Real Life Accident: Short Training And Lack Of Experience Lead To Ship Grounding

A new mate joined a small inland passenger vessel for his first day of work. That same day, with the new mate (OOW) at the wheel and the Master guiding him, the vessel was navigated on a typical day cruise that lasted one and a half hours. Later that same day, the vessel embarked on an evening cruise, following a different route than the afternoon cruise.

Under the master’s guidance, the OOW was at the helm again for most of the two hour cruise, all the while learning the various courses and alterations. The next day in the ebbing tide the vessel left for a harbour cruise following the same route as that of the previous afternoon; the OOW was at the helm and the Master remained on the bridge but was doing paperwork and making phone calls.

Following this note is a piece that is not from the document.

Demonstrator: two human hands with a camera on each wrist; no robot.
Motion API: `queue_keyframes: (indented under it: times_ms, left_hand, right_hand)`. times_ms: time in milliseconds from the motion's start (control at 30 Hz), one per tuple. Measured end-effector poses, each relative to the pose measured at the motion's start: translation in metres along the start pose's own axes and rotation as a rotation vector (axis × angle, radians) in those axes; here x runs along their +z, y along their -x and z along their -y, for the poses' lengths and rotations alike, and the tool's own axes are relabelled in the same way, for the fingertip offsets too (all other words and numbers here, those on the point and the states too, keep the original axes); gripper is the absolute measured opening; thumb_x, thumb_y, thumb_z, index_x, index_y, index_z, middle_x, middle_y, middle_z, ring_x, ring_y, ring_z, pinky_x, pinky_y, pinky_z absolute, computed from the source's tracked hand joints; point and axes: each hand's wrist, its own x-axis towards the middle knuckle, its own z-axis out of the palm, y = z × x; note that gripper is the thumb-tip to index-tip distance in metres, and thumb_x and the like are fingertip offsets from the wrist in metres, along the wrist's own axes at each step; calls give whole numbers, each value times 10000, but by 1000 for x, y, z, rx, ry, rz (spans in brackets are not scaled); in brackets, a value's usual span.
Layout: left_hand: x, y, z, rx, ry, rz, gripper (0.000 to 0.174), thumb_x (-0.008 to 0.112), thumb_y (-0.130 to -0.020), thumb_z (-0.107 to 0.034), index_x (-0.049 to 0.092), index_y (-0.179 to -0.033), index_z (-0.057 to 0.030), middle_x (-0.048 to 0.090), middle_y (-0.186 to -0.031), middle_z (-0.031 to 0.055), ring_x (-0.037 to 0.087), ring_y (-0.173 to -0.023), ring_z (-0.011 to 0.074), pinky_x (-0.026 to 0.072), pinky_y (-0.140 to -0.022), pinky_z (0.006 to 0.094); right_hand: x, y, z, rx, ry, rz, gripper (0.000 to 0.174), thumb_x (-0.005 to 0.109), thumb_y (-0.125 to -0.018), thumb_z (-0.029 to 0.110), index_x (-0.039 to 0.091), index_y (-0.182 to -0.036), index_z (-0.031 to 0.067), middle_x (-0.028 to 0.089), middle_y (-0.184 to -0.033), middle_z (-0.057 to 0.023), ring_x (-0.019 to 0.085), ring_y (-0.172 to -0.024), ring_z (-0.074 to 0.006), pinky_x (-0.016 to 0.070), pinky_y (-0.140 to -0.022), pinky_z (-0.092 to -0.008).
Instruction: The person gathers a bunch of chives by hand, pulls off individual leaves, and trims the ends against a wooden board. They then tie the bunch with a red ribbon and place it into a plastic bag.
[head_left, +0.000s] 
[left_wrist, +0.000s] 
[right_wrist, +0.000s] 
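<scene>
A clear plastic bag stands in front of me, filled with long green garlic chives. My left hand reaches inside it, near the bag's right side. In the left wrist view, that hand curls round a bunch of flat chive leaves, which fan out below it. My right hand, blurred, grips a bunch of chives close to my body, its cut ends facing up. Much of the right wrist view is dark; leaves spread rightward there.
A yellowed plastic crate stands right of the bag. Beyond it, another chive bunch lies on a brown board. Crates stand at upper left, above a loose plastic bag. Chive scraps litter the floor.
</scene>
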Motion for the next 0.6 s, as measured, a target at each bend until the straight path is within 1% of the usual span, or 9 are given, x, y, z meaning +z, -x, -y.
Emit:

As the OOW continued to steer the vessel, the Master turned periodically and looked out the window. At one point, the OOW asked the Master if the alteration to port could be initiated. The Master looked out, then agreed; the OOW then altered to port. Over the next four to five minutes, as the vessel crossed the channel in a northeasterly direction, the OOW searched in vain for the leading lights, normally between two anchorage buoys, indicating the secondary channel. He was navigating visually, not utilising the bridge navigational equipment or charts.

Credits: nautinst.org
Credits: nautinst.org

While still looking for the leading lights, the OOW glanced at the echo sounder and noticed that the water depth was decreasing. The vessel was making approximately 10 knots and a course over ground of approximately 027°. He then glanced at the ECS and alerted the Master, who quickly ordered the rudder hard to port. The OOW put the helm to port but at the same time the vessel struck the river bottom and remained grounded. Some of the findings and lessons learned from the official report were:

  • The OOW focused on finding a visual reference and did not utilise the bridge navigational equipment to effectively monitor the vessel’s progress as it proceeded off the intended course and went aground. During this time, the Master was not participating in or supervising the navigation of the vessel, and there was no communication between the Master and the OOW. As a result, the deck watch was effectively composed of a single person who was expected to fulfill all of the tasks of navigation, maintaining a lookout and steering.
  • The Master did not assess the OOW’s understanding of the navigational requirements for the intended voyage following the familiarisation trip on the previous day, and there was no documented plan for the OOW to use for guidance.